Using ES6 generators to encode Option Types

Posted by Jonathan Immanuel Brachthäuser on October 29, 2013 · 8 mins read

There are about five million articles on “What is the Maybe monad” - but this is not. Instead, with the help of EcmaScript 6 generator functions, we try to add some syntactic convenience to the usage of “Maybe” in the next JavaScript edition.


In order to see why all this is helpful, let’s start with some simple functions that return either a result or undefined.

function rand() {
  return Math.random() * 20

function f1(x) {
   return x > 10 ? x : undefined
function f2(x, y) {
  return y === 0 ? undefined : x / y

Chaining multiple of these functions and checking for undefined can lead to rather verbose code.

var x, y, res;

x = f1(rand());

if (x !== undefined) {

  y = f1(rand());
  if (y !== undefined) {
    res = f2(x, y);
    if (res !== undefined) {

Of course there are multiple ways around this tour-de-france of nested if-statements including early returns, exception handling and a functional encoding using the Maybe monad or Option types (for the Scala people out there).

Today we will look at some encoding that is similar to the last mentioned solution - with the goal to support a nice syntax.

The Solution

To give a preview on how the solution to the example looks like, we start rewriting the two functions f1 and f2.

function f1(x) {
   return x > 10 ? some(x) : none
function f2(x, y) {
  return y === 0 ? none : some(x / y)

As it can easily be seen we just used the function some to flag the result correct and otherwise return the value none (We will see how both are defined in a second).

The chaining of the method calls now can be expressed in terms of for-loops:

for (let x of f1(rand()))
for (let y of f1(rand()))
for (let res of f2(x, y))
  console.log( res );

Pure awesomeness.
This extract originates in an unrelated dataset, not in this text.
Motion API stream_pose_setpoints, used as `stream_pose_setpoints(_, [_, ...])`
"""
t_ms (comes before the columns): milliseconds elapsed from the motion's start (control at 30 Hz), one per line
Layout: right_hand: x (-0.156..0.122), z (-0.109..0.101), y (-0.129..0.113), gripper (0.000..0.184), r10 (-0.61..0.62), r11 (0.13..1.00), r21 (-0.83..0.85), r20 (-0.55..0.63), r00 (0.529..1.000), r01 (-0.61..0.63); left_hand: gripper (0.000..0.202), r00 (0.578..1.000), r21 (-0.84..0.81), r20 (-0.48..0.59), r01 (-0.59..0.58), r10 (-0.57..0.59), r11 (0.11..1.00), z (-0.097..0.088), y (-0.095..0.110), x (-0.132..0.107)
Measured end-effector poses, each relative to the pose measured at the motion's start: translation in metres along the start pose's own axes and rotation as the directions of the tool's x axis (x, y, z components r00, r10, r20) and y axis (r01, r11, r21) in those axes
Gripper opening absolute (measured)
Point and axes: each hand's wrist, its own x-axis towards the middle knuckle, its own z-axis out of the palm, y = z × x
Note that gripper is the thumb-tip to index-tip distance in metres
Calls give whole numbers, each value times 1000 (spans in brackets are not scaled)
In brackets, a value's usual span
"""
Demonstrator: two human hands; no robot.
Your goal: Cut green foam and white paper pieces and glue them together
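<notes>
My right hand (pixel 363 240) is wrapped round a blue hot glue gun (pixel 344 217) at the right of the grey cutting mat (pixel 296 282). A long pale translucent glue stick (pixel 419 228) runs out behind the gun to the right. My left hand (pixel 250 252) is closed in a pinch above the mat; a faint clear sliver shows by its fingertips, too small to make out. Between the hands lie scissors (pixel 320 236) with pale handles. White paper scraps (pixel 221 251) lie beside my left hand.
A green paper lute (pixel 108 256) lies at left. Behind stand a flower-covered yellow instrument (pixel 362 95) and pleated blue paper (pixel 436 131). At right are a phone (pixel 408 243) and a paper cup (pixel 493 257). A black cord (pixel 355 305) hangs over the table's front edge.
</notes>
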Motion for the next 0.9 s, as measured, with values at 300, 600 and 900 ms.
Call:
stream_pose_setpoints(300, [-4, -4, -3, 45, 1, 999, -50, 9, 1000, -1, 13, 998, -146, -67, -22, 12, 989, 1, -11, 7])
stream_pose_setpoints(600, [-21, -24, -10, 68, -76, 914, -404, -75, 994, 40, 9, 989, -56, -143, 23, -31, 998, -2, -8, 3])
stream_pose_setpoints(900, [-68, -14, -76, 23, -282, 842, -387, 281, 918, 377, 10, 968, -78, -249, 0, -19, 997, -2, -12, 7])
Let’s see how this can be achieved.

The Implementation

function Option(value) {
  this.value = value;
  this.some = arguments.length == 1
Option.prototype.iterator = function () {
  if (this.some) yield this.value
const none = Option.none = new Option()
const some = Option.some = v => new Option(v)

At first we create some constructor function Option that takes an optional value to store. Whether or not a value has been passed is saved in the property this.some. The true ‘magic’ then happens in the prototype function iterator which is called internally by for-loops and spread operators.

It basically works the same way as returning a singleton array [x] for some(x) and an empty array [] for none.

So let’s dig into this a little bit deeper and redefine some and none in terms of arrays:

var some = function(v) { return [v]; };
var none = [];

// In ES6
const some = (v) => [v]
const none = Object.freeze([])

The amazing fact: The above version is of course backwards compatible to ES3. And it also works out of the box with the ES5/6 collections and libraries such as underscore.js.

> some(3).map( x => x + 2 )
> x => x / 2 )

Lessons Learned

Refactoring code like return is_true ? result : undefined into return is_true ? [result] : [] allows callers to write programs in a more functional way without loosing backwards compatibility.

Other Examples

Spread operator

console.log( [1, 2, ...some(3), ...none, 4] )

for comprehensions

[x + y for( x of some(3)) for(y of some(6))]


The solution is an encoding inspired by scala’s for-comprehensions. Sadly ES6 does not desugar “for-loops” into plain method calls and anonymous functions like in scala. So hacking the for syntax is rather restricted. The easiest encoding using empty and singleton arrays for none and some offers the advantage that using list comprehensions the result is automatically wrapped up in the correct type.

> [x + y for( x of some(3)) for(y of none)]


> for (let x of some(3))
> for (let y of none)
>  x + y

yields nothing since for is a statement and not an expression.

Nevertheless, I think both ways (the Option function and the array encoding) offer great advantages over the common imperative idiom.